== What the exercise asks ==
For the entries presented below, indicate the number of lines that include the word "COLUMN", adding nothing else.
#####
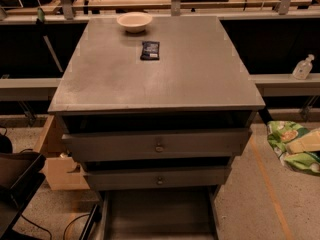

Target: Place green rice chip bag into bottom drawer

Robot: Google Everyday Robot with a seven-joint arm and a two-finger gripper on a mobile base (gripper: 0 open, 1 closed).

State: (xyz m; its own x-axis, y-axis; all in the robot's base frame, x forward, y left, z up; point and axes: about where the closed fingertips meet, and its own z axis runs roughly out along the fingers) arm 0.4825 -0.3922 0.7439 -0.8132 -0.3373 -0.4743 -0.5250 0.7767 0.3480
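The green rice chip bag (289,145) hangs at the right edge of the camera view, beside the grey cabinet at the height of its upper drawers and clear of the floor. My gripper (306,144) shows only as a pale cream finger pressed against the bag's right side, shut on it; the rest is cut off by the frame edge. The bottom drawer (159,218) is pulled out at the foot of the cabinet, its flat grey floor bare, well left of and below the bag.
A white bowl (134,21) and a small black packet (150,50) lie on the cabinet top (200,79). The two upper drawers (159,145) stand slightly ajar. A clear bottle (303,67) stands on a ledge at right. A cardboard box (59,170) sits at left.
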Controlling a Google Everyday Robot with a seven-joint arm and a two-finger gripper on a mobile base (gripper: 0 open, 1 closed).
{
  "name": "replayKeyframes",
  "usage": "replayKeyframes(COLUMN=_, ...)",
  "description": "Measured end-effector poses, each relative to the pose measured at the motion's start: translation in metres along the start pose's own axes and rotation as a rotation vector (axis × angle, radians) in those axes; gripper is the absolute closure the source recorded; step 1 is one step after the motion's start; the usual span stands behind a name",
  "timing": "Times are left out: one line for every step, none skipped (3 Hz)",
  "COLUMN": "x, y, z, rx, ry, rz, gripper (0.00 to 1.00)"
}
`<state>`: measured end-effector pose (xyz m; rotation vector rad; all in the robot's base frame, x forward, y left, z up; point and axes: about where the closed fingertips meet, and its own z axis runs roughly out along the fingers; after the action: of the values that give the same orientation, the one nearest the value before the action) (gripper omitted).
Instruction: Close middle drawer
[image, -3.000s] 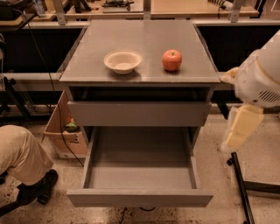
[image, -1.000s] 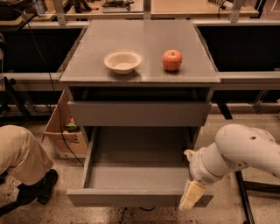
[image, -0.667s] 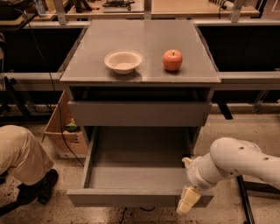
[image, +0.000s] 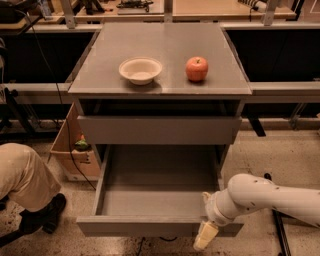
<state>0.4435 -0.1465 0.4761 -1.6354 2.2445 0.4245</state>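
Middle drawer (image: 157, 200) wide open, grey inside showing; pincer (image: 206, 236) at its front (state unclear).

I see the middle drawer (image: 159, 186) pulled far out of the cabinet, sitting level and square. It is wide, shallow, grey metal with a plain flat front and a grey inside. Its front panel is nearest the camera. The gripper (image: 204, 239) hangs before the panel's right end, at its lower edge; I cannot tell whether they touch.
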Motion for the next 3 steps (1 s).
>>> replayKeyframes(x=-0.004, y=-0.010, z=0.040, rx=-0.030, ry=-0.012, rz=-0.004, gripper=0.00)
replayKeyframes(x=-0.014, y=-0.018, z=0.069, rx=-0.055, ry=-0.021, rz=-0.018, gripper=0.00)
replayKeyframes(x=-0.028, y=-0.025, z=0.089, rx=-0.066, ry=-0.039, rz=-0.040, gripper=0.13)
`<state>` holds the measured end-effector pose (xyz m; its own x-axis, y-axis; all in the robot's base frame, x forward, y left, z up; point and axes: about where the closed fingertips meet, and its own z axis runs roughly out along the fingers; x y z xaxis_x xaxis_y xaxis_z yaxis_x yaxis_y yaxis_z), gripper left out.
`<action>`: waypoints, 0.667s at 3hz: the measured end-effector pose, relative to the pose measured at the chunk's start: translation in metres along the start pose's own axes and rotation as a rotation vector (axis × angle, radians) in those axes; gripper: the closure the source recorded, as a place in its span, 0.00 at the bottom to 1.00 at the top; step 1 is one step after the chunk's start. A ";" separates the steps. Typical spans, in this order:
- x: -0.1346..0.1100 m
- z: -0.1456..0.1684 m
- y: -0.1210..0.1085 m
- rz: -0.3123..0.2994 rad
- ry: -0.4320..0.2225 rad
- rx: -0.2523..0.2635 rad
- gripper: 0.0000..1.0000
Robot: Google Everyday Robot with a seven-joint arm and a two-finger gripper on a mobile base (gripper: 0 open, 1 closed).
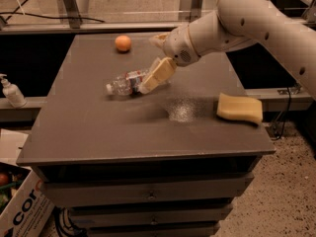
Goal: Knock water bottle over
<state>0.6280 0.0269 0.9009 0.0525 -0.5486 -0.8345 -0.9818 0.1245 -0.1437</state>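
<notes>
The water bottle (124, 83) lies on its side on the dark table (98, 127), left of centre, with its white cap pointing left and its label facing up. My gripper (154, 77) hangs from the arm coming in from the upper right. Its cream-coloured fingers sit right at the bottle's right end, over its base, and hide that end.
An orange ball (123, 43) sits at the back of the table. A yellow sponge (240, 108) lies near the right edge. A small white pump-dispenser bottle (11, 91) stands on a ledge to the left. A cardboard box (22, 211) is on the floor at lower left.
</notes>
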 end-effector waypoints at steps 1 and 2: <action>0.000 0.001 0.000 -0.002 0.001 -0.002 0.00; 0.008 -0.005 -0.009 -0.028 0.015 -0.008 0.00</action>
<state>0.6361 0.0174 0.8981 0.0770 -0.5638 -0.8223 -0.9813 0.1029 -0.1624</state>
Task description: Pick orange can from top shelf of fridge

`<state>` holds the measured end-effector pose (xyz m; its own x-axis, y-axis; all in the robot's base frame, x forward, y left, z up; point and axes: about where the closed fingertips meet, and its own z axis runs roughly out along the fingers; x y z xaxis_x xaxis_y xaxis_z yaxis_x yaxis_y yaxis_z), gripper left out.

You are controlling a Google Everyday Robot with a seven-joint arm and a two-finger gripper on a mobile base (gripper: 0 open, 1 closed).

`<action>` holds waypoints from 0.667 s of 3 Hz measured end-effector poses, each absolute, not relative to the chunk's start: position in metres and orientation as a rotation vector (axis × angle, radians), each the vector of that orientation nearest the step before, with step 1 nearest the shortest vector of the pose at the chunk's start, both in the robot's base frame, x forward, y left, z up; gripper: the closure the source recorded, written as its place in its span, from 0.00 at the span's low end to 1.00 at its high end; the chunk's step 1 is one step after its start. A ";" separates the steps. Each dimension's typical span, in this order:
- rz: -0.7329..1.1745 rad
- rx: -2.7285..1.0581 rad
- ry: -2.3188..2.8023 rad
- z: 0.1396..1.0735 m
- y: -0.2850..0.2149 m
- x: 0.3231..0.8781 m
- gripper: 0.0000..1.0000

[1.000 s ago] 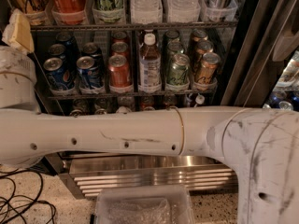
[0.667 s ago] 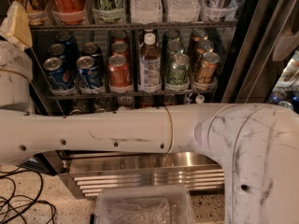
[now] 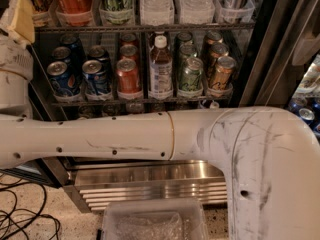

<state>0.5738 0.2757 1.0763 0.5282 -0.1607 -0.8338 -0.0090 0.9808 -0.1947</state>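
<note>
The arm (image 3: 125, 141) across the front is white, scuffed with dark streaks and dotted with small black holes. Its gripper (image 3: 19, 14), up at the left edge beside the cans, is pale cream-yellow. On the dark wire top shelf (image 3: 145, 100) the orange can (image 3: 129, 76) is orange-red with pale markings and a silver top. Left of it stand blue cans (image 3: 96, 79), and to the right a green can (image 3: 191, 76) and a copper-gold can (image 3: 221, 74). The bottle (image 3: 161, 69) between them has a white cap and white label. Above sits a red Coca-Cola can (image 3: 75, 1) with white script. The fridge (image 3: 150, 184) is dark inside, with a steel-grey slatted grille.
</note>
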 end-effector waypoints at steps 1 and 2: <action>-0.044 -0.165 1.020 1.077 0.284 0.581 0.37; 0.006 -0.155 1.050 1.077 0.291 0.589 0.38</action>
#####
== The answer ==
2